Exercise description.
Below is a listing. Set down exactly the lines from the one containing "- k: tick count" through the one containing "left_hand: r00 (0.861", both ends included, and leave out the rest.

Data shown.
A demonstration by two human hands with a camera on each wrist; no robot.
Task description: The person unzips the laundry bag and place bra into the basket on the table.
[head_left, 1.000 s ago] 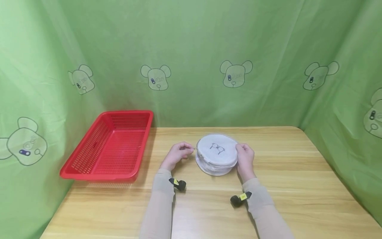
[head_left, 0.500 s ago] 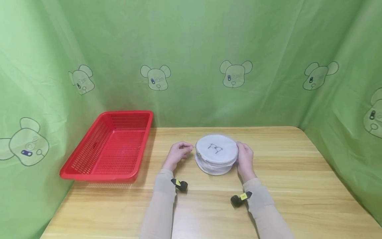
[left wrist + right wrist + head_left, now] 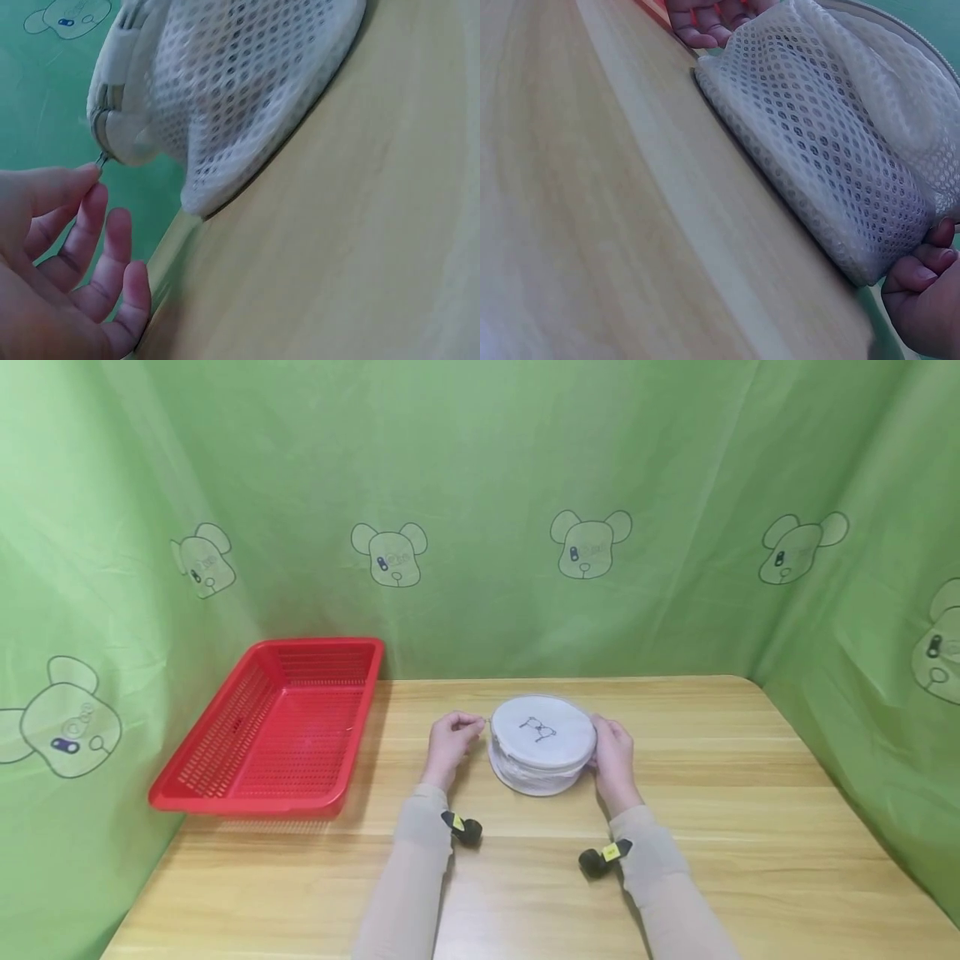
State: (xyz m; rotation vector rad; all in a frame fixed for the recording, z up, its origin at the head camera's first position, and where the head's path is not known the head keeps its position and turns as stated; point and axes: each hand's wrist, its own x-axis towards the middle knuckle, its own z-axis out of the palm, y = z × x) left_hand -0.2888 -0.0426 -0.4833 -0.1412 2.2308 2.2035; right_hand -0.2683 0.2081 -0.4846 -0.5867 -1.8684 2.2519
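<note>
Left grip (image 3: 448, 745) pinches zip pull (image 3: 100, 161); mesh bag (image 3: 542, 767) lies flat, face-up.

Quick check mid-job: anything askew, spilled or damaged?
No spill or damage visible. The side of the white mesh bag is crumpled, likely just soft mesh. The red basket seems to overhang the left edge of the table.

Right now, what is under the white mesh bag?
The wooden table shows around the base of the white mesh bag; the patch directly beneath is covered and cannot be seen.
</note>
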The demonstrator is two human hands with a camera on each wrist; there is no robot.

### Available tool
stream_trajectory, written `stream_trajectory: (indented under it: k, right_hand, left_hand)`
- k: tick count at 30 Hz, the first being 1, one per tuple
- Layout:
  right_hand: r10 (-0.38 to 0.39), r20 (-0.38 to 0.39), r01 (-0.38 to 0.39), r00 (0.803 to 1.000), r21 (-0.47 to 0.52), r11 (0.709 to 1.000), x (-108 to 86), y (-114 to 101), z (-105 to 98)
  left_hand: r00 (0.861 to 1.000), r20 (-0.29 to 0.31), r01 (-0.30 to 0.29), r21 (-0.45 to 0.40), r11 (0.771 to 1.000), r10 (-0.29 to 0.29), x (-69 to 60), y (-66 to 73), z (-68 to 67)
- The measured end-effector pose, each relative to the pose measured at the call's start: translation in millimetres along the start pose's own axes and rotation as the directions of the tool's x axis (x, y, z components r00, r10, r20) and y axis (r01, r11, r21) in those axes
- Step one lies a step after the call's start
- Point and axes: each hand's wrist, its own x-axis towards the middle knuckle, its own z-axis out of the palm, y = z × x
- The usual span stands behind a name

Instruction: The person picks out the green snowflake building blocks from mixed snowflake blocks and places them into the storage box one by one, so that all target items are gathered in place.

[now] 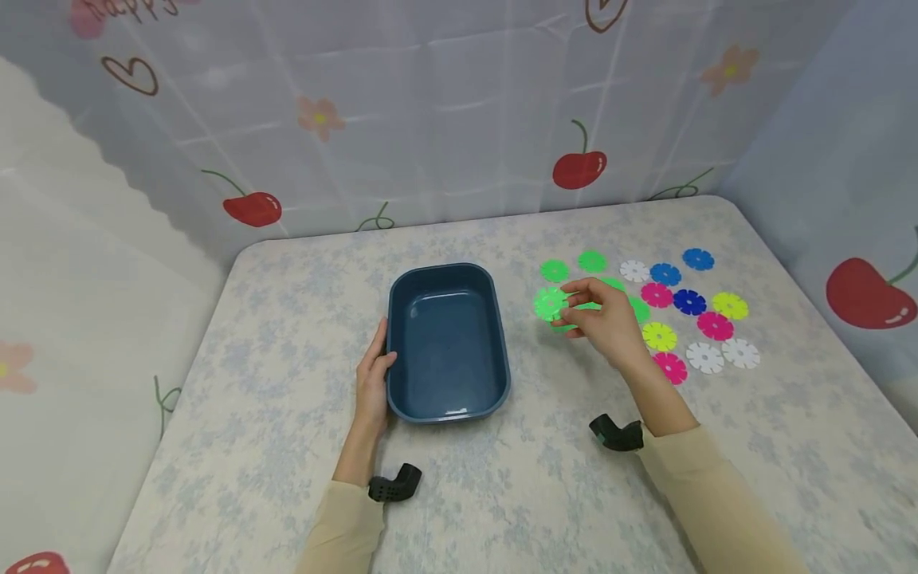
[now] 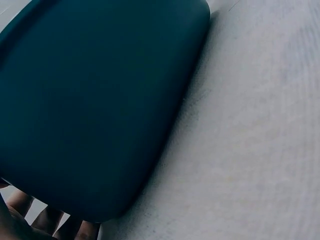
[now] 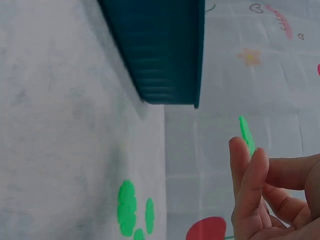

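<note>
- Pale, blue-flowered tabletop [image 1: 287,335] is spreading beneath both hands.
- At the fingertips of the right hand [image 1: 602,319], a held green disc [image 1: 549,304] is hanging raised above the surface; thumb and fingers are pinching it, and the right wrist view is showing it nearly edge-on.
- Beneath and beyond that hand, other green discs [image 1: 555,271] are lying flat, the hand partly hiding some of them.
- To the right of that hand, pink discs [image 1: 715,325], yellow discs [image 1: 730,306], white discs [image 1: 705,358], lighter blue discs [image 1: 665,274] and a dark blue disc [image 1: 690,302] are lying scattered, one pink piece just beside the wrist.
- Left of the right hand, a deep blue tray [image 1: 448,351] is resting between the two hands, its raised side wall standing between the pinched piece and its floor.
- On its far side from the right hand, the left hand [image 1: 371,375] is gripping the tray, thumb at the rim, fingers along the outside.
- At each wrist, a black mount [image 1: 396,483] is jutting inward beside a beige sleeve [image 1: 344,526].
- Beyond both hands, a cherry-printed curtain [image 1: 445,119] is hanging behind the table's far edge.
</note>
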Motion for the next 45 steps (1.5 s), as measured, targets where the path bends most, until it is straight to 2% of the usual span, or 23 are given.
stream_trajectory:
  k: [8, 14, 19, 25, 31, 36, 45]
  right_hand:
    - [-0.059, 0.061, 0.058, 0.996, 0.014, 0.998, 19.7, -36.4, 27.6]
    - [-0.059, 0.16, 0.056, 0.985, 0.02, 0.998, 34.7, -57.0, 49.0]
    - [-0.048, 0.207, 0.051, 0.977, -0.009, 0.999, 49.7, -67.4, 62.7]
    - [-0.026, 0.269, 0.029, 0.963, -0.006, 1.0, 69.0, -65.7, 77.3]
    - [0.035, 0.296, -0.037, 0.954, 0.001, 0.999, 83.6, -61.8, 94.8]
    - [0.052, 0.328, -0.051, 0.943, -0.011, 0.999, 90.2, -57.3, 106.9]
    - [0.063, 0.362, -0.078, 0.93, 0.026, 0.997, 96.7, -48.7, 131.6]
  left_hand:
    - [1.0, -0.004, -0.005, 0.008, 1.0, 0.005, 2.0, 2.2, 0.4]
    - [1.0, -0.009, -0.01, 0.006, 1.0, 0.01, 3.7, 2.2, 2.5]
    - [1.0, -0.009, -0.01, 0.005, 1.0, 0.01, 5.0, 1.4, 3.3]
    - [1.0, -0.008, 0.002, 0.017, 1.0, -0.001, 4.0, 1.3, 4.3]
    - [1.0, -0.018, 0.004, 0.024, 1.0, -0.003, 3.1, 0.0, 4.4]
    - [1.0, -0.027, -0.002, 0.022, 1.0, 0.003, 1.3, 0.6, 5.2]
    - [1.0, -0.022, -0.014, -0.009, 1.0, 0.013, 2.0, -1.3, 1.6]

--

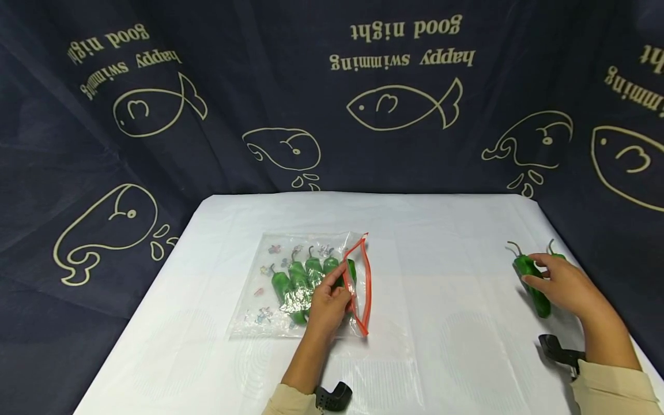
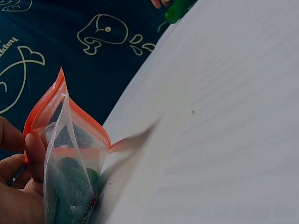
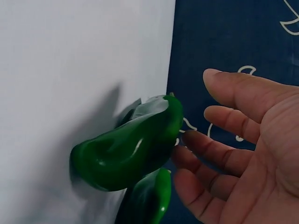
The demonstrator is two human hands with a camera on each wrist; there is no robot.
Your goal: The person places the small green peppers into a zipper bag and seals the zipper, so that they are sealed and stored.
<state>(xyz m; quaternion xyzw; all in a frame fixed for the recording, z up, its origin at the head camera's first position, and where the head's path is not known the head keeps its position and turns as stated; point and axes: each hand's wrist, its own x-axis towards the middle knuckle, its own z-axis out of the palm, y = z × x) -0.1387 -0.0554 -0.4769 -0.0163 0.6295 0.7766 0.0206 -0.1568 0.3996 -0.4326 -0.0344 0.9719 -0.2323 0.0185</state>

Written response.
- k: tick count at 30 Hz, the first being 1, one per tuple
- Layout:
  right_hand: r10 (-0.38 to 0.39), r20 (-0.38 to 0.39), r01 (-0.38 to 0.39), r00 (0.803 to 1.000), r21 (-0.47 to 0.52), r11 (0.709 to 1.000), x (-108 to 86), y (-114 to 101), z (-105 to 98)
  left_hand: r00 (0.861 to 1.000), r20 (-0.29 to 0.31), r01 (-0.30 to 0.29), r21 (-0.45 to 0.40), r11 (0.771 to 1.000), r10 (-0.29 to 0.29), x (-69 to 60), y (-66 to 73), z (-68 to 67)

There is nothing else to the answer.